Quatrième président derrière les barreaux
Avec cette sentence, Martin Vizcarra rejoint un club aussi tristement célèbre que select : celui des anciens chefs d’État péruviens en prison. Le Pérou détient un record difficilement contestable en Amérique latine.
Aujourd’hui, quatre anciens présidents sont ou ont été récemment incarcérés :
- Alejandro Toledo (2001-2006) – en attente de jugement pour Odebrecht
- Ollanta Humala (2011-2016) – a passé neuf mois en détention préventive
- Pedro Castillo (2021-2022) – en prison depuis décembre 2022 pour tentative de coup d’État
- Martin Vizcarra (2018-2020) – désormais condamné à 14 ans
Demain, Pedro Castillo pourrait voir sa peine fixée à 34 ans. Le Pérou semble pris dans une spirale où presque chaque président finit par être poursuivi, souvent après avoir lui-même promis de nettoyer le système.
Un parcours présidentiel hors norme
Retour en arrière. En mars 2018, Pedro Pablo Kuczynski démissionne, empêtré dans le scandale Odebrecht. Martin Vizcarra, son vice-président, prend les rênes du pays sans avoir été élu à la présidence. Il hérite d’un Parlement hostile et d’une popularité qui frôle les 80 % grâce à son discours anti-corruption.
En septembre 2019, il dissout le Congrès, décision validée par la Cour constitutionnelle et saluée dans la rue. De nouvelles élections législatives ont lieu en janvier 2020. Pendant plusieurs mois, Vizcarra apparaît comme l’homme providentiel capable de briser le cercle vicieux de la corruption.
Puis tout bascule. En novembre 2020, le nouveau Parlement le destitue pour « incapacité morale » après des enregistrements compromettants. Des manifestations massives éclatent. La répression fait deux morts.

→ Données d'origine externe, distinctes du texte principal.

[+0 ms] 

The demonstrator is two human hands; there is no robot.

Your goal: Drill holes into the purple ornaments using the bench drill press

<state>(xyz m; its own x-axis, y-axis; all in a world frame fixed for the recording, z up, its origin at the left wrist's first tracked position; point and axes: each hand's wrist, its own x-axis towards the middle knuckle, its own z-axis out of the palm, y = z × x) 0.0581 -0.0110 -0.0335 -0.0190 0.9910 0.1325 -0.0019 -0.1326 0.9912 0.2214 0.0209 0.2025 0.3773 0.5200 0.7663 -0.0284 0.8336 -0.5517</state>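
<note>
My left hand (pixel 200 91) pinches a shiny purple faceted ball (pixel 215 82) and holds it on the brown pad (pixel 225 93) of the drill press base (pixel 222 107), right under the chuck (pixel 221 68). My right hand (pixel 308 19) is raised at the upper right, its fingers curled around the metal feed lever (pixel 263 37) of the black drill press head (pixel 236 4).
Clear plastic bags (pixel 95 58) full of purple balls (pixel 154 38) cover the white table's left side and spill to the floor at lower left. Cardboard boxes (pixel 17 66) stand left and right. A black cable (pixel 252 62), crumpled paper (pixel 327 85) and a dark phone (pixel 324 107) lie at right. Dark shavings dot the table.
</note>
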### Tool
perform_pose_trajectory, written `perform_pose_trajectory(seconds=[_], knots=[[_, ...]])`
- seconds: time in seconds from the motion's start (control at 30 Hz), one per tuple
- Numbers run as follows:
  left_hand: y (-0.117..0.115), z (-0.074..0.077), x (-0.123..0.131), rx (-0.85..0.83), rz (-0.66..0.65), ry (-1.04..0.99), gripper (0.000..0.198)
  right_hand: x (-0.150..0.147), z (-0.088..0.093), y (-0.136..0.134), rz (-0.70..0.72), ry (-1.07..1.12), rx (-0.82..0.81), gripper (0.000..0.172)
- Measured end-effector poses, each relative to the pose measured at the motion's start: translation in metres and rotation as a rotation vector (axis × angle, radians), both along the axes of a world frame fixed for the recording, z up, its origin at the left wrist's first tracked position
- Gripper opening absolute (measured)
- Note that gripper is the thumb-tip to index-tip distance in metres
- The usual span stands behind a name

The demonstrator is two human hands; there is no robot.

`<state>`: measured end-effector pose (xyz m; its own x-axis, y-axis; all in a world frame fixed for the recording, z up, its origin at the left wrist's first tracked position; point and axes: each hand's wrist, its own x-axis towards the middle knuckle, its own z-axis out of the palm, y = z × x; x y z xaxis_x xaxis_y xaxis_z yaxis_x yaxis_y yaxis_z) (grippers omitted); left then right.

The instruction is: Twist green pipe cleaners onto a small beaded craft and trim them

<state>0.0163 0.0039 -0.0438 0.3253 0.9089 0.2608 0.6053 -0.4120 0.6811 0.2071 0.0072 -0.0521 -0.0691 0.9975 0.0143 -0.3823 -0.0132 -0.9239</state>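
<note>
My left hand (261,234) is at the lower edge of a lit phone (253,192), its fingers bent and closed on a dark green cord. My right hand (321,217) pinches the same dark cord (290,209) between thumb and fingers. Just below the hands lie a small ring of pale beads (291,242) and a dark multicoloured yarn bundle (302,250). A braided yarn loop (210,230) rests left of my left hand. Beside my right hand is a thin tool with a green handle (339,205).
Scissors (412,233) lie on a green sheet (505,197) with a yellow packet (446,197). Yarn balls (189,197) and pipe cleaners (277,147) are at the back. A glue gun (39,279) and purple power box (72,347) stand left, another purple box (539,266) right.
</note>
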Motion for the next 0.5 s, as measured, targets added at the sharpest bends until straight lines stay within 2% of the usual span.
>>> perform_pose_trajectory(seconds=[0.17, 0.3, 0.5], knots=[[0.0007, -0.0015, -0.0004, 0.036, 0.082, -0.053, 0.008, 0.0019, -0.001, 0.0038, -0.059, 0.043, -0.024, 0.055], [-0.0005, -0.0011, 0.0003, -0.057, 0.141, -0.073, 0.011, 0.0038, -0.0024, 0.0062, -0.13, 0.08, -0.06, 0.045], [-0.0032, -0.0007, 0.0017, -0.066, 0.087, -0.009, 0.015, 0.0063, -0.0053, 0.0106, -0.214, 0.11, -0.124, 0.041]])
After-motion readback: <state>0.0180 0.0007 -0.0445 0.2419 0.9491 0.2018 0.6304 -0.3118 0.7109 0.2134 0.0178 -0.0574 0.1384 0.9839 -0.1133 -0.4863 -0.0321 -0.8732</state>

Vizcarra quitte le palais sous les huées d’une partie de la population qui, un an plus tôt, l’acclamait.
Un système judiciaire sous le feu des critiques
Pour les partisans de l’ancien président, le timing du procès n’est pas anodin. Commencé en octobre 2024, il s’achève à quelques mois des élections de 2026. Beaucoup y voient une instrumentalisation de la justice pour éliminer un adversaire potentiel.
Devant le tribunal, des dizaines de sympathisants brandissaient des pancartes « Vizcarra innocent ». Une femme de 48 ans confiait : « C’est injuste, on veut juste l’empêcher de se présenter. » Un autre manifestant ajoutait que ce jugement visait à « faire taire une voix qui dérange ».
Ces accusations de justice sélective ne sont pas nouvelles au Pérou. Le pays alterne entre périodes de chasse aux corrompus et soupçons de règlements de comptes politiques. Le scandale Odebrecht, qui a éclaboussé presque toute la classe politique, continue d’alimenter les débats sur l’indépendance réelle du pouvoir judiciaire.
Et maintenant ?
Martin Vizcarra a annoncé faire appel. Tant que la condamnation n’est pas définitive, il reste libre. Mais l’interdiction de fonction publique de neuf ans le rendrait de toute façon inéligible jusqu’en 2034 s’il était confirmé en appel.
Ce verdict intervient dans un contexte politique péruvien particulièrement instable : six présidents en huit ans, un Congrès discrédité, une défiance record envers les institutions. Beaucoup se demandent si cette condamnation va apaiser la colère populaire ou, au contraire, alimenter le sentiment que personne n’est à l’abri, même ceux qui ont promis de changer le système.
Une chose est sûre : l’histoire de Martin Vizcarra incarne, presque à la perfection, le paradoxe péruvien. Un pays qui punit sévèrement la corruption tout en semblant incapable de briser le cycle qui la reproduit. Et pendant ce temps, les Péruviens continuent de se demander qui, demain, osera encore promettre de tout nettoyer.
Quatorze ans de prison pour un homme qui avait juré d’éradiquer la corruption. Le Pérou vient peut-être de condamner non seulement un ancien président, mais aussi une partie de l’espoir qu’il avait su incarner.